*** Opening Exercise data ***

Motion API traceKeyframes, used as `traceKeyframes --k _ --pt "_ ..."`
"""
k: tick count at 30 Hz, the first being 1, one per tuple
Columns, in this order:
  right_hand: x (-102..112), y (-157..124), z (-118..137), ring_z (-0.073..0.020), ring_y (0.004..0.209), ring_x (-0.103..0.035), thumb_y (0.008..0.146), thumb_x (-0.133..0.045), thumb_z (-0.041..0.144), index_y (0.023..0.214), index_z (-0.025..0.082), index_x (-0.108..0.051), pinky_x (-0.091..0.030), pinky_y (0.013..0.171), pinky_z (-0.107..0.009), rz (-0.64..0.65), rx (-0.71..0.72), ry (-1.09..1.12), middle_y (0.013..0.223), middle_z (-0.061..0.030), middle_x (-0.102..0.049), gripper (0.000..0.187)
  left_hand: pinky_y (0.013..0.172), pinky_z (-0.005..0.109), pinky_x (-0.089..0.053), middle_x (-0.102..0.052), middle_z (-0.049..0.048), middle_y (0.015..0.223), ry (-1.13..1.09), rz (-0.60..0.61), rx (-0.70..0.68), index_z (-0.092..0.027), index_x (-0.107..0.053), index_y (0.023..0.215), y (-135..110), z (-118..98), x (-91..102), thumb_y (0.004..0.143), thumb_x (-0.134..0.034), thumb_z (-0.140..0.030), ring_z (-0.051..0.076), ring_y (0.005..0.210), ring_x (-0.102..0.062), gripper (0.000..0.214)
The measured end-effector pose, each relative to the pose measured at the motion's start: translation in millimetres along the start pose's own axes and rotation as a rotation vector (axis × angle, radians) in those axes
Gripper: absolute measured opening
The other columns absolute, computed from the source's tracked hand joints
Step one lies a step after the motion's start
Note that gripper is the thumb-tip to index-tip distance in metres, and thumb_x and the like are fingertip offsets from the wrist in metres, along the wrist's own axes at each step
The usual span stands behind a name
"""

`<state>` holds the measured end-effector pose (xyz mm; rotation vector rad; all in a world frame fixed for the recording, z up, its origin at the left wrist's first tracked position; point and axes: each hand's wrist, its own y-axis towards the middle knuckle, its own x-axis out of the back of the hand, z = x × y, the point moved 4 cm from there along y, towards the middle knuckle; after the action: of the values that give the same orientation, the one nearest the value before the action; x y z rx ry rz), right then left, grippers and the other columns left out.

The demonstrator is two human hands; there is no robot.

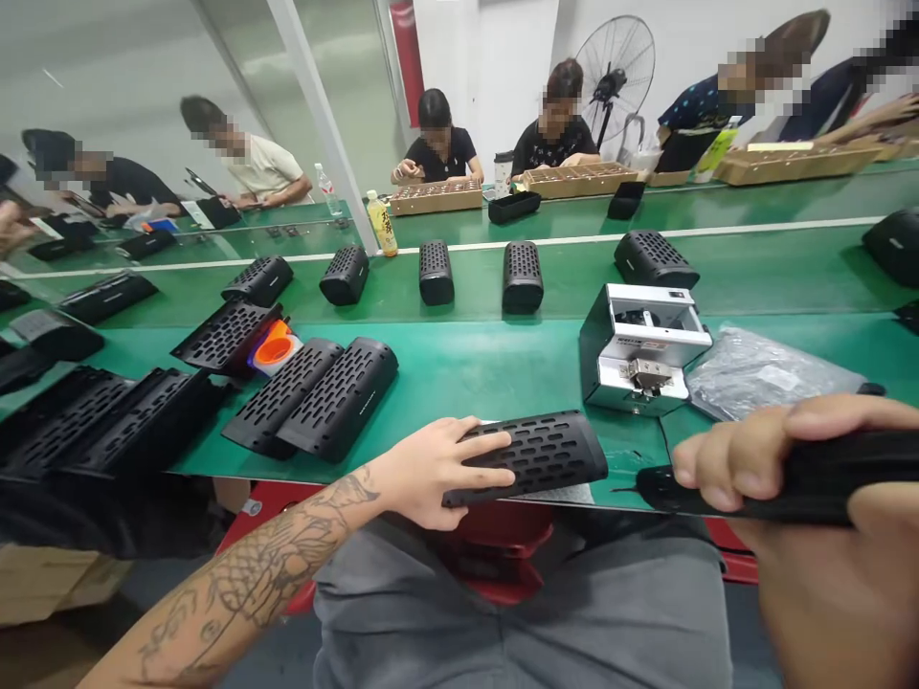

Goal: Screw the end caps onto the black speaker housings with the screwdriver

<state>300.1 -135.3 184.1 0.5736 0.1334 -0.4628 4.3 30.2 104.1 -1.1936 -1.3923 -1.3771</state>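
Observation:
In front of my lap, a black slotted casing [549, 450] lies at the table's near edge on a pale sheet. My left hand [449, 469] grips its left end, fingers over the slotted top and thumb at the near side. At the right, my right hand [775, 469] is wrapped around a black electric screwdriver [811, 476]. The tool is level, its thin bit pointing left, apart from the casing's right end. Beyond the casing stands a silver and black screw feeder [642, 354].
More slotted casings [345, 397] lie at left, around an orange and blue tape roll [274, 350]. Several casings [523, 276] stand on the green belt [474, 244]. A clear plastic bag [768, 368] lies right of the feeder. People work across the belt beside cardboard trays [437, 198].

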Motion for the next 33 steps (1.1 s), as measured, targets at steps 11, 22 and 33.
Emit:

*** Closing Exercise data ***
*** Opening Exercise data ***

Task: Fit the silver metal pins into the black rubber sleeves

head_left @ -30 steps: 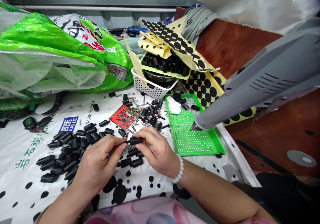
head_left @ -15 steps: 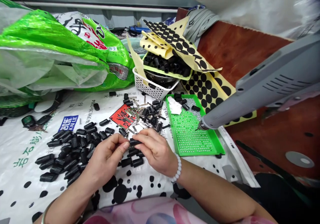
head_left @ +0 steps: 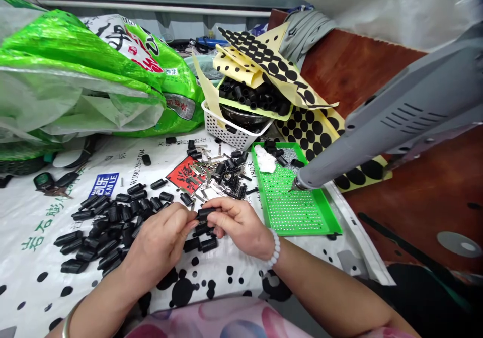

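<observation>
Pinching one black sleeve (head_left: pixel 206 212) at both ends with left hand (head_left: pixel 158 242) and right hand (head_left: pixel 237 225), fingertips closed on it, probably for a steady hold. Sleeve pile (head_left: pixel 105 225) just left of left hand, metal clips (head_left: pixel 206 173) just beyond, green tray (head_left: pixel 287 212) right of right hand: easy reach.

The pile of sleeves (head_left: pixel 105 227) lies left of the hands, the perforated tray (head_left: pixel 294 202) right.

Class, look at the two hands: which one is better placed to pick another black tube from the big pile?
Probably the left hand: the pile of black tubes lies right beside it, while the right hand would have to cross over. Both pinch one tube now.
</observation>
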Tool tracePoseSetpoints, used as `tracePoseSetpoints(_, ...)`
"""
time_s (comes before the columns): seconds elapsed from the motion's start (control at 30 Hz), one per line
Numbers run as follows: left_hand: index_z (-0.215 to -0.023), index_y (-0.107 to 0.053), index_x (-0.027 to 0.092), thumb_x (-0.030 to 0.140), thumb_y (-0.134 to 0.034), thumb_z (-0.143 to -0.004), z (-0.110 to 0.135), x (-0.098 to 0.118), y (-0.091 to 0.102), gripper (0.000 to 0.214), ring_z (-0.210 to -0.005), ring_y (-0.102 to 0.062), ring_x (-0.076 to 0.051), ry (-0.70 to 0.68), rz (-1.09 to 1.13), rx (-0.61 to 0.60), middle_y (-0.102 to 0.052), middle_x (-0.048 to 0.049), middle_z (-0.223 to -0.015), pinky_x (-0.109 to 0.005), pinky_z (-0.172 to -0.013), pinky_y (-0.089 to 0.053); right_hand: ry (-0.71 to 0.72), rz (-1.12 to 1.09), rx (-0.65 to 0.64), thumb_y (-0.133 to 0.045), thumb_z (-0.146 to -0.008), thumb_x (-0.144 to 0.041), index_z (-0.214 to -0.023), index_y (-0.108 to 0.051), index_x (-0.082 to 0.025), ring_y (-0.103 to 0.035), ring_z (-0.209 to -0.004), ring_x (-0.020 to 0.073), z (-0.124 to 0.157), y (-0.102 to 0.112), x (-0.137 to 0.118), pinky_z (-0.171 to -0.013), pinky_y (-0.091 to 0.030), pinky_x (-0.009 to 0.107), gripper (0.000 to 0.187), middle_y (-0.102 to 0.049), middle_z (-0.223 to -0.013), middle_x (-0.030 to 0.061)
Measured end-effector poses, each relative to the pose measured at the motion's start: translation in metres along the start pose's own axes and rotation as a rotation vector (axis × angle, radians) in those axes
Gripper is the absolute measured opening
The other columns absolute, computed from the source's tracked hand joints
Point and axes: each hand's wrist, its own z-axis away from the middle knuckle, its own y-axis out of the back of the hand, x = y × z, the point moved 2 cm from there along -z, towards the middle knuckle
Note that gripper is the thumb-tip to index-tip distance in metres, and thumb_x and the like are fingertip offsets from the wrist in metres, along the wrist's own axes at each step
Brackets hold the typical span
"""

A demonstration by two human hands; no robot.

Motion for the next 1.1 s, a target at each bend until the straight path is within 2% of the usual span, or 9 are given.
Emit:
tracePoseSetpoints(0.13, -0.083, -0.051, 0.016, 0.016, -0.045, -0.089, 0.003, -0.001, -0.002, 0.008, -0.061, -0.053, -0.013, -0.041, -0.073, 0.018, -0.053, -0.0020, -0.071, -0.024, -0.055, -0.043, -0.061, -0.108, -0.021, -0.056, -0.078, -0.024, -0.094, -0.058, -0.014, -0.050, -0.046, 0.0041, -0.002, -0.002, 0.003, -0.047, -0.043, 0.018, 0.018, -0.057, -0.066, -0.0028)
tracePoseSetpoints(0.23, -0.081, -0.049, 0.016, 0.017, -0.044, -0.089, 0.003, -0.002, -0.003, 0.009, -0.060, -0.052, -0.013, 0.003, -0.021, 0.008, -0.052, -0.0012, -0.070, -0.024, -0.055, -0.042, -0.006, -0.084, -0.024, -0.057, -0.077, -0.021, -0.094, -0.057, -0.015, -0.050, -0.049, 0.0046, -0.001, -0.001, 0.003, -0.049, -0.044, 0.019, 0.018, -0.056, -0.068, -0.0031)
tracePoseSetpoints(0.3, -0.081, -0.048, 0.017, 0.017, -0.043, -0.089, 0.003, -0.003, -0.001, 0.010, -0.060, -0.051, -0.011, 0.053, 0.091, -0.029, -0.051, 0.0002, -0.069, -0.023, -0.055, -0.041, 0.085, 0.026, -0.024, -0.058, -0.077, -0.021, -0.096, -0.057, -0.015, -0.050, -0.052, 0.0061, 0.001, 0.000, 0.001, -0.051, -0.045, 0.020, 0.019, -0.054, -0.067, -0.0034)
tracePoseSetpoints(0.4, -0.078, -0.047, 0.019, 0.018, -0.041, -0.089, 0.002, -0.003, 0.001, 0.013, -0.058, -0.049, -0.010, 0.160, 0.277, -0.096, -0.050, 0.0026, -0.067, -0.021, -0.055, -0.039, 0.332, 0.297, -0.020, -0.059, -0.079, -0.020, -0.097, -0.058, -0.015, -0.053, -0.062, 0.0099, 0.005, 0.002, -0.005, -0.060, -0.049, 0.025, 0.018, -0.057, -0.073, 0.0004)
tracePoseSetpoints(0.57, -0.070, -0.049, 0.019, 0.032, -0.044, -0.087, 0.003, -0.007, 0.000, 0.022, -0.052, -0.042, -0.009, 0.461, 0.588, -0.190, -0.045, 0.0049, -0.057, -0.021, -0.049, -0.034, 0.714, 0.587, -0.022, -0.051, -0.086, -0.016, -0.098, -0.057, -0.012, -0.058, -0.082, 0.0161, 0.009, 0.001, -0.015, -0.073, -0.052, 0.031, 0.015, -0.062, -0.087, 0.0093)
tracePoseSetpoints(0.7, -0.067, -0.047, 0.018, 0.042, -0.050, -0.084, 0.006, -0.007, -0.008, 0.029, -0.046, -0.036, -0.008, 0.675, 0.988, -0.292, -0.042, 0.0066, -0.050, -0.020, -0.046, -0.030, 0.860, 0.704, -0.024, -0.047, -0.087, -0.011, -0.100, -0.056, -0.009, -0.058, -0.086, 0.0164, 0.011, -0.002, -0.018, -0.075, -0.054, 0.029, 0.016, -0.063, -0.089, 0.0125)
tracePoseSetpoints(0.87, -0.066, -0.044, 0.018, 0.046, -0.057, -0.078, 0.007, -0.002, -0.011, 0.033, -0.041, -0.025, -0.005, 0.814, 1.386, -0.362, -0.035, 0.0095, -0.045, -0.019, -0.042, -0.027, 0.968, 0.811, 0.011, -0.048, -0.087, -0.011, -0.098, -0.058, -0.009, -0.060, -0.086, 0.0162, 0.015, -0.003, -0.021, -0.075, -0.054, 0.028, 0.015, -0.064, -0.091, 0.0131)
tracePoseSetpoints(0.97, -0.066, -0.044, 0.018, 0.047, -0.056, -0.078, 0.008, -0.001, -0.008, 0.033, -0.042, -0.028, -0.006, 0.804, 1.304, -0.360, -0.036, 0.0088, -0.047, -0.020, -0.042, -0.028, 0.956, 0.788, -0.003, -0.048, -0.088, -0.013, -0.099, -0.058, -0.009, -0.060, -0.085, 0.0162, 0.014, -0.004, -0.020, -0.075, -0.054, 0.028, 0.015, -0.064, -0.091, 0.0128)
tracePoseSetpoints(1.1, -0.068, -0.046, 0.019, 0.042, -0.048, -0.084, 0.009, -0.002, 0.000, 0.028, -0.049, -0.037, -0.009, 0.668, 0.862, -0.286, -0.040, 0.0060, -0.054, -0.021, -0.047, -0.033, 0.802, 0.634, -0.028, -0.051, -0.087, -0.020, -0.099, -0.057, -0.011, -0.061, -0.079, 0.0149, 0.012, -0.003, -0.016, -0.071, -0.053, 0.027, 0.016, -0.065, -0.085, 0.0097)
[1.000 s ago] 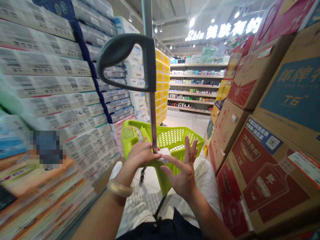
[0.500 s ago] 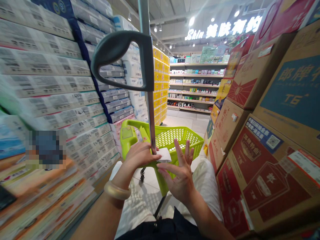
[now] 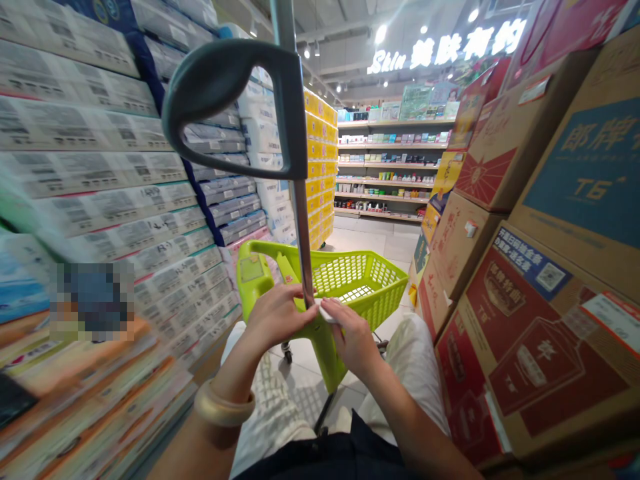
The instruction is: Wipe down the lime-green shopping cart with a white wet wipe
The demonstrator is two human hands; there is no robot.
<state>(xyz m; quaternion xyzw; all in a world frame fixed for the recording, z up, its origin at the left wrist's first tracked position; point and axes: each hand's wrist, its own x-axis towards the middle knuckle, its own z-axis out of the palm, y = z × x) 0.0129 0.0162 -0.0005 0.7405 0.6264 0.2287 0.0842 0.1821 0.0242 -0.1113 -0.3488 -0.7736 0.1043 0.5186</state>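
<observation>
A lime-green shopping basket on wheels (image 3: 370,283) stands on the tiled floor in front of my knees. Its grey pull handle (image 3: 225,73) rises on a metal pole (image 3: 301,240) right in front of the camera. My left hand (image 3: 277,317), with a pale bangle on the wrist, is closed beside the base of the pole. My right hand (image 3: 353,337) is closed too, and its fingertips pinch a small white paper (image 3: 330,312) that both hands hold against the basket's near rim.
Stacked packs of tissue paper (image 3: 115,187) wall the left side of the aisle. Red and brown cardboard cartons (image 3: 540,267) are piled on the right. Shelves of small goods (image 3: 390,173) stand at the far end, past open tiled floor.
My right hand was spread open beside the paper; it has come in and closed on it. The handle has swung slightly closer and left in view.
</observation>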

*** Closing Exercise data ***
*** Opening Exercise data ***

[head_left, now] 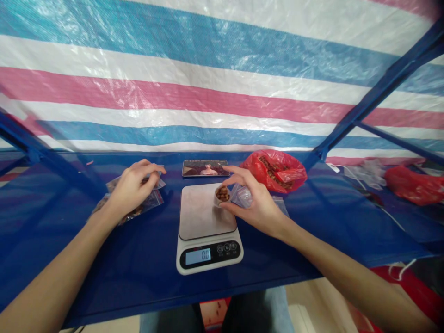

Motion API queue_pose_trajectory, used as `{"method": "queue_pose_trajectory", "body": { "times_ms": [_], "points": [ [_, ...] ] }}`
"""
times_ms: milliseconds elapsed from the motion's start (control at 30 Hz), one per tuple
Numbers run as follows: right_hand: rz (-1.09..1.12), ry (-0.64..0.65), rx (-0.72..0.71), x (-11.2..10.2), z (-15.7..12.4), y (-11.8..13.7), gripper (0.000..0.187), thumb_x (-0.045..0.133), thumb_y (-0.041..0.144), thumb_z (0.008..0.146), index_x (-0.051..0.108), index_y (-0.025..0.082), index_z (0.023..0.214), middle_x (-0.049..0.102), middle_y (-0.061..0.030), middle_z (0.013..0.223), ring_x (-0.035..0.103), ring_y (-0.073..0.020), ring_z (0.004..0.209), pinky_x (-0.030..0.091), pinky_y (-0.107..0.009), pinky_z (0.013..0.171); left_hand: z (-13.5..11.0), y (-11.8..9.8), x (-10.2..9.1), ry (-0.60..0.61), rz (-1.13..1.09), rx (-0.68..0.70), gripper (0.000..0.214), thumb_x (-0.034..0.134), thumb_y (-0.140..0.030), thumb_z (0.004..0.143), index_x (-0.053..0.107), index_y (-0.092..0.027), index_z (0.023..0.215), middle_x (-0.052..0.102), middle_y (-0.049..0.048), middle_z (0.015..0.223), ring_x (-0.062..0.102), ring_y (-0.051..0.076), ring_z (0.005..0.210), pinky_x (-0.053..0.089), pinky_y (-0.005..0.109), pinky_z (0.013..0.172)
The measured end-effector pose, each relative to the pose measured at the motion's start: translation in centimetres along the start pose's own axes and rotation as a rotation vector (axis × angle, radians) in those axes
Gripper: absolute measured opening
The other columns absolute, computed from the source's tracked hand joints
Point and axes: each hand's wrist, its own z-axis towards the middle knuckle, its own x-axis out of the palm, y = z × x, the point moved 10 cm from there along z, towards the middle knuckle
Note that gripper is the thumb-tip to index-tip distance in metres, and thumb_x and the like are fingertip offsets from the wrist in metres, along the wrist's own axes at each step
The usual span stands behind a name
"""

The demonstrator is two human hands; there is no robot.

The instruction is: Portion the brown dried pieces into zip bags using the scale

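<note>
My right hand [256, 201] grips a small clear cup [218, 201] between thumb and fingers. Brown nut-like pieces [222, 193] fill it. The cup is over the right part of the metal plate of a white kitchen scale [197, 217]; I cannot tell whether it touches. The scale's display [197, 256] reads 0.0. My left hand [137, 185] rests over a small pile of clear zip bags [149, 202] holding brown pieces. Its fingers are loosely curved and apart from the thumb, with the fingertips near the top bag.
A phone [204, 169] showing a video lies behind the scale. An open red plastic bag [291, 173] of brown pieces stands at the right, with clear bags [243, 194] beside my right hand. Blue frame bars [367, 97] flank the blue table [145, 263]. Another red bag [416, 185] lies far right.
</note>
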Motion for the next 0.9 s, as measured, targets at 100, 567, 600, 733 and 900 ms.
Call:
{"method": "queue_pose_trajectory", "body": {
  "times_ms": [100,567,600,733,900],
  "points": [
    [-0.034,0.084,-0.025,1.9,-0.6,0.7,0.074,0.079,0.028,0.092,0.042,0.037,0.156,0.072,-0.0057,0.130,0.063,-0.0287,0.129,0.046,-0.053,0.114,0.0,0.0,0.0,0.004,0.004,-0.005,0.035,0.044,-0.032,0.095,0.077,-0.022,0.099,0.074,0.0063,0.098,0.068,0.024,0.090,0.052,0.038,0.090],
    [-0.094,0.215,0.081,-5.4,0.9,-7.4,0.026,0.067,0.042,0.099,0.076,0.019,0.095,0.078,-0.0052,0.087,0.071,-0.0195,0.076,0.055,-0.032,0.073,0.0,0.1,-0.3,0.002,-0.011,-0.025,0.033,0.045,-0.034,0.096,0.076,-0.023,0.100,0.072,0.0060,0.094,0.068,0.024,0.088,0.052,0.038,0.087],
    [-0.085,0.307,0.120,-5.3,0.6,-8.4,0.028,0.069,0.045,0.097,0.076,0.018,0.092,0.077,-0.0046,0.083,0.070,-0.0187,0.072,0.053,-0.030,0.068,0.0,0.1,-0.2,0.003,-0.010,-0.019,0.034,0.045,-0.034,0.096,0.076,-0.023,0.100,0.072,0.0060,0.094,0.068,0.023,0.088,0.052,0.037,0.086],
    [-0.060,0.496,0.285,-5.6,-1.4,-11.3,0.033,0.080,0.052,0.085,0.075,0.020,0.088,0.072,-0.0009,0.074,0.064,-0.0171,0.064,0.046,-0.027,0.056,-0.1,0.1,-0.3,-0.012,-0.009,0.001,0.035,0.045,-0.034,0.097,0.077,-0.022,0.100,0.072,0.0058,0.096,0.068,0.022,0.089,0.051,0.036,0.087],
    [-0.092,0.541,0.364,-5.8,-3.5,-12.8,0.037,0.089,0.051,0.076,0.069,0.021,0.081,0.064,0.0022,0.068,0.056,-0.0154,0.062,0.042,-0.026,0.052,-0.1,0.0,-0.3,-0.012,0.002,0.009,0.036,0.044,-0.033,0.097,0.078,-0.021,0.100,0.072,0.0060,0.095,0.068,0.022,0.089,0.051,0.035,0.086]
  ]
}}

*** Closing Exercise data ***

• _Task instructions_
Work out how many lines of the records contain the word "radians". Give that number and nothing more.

• _Result of this exercise_
3